══ Data extract

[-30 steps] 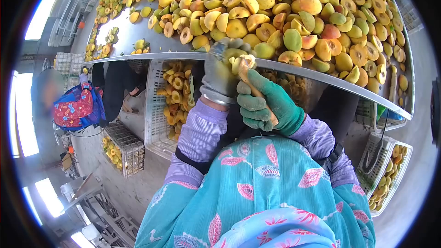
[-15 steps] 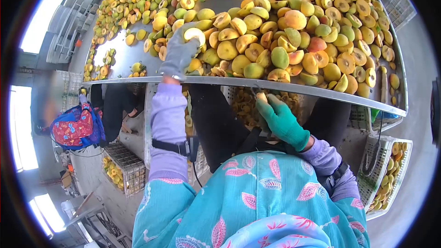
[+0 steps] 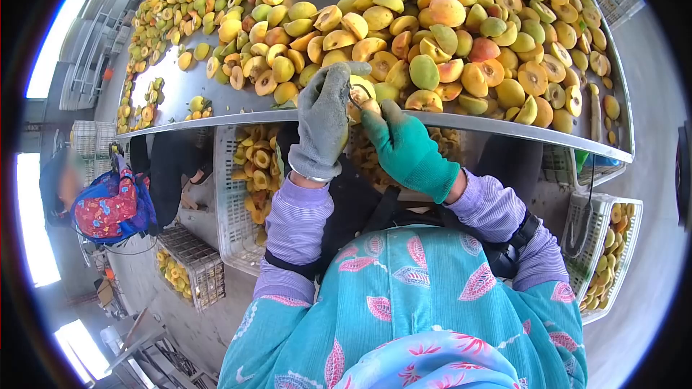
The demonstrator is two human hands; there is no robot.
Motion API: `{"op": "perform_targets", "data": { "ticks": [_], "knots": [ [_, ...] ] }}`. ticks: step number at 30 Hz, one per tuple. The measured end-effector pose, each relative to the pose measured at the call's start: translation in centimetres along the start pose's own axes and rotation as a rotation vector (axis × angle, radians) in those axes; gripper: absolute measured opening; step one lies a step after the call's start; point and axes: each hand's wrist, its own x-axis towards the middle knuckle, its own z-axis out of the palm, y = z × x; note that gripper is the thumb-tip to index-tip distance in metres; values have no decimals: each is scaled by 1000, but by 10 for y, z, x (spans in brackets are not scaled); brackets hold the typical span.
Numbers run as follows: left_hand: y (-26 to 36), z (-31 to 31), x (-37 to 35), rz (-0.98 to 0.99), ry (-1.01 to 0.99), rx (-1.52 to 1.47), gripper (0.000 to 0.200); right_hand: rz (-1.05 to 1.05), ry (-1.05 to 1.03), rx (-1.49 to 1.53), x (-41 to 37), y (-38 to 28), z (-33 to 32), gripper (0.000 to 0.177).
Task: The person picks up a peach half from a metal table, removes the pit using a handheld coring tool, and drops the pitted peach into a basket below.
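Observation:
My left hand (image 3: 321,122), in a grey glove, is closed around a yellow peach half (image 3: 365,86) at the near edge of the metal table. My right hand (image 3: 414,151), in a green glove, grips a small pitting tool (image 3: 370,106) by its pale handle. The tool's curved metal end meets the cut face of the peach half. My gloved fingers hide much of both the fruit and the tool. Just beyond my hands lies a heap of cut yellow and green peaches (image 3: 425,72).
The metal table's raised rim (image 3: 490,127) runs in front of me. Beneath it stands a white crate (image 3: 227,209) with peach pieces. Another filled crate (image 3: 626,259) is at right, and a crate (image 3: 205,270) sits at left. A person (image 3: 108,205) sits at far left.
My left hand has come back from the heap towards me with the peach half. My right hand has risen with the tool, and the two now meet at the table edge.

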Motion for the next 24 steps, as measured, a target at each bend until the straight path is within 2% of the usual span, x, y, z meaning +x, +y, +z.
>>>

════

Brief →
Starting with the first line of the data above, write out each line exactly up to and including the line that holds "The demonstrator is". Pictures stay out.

Answer →
[-30 steps] 
[-15 steps] 
[+0 steps] 
The demonstrator is two human hands; there is no robot.

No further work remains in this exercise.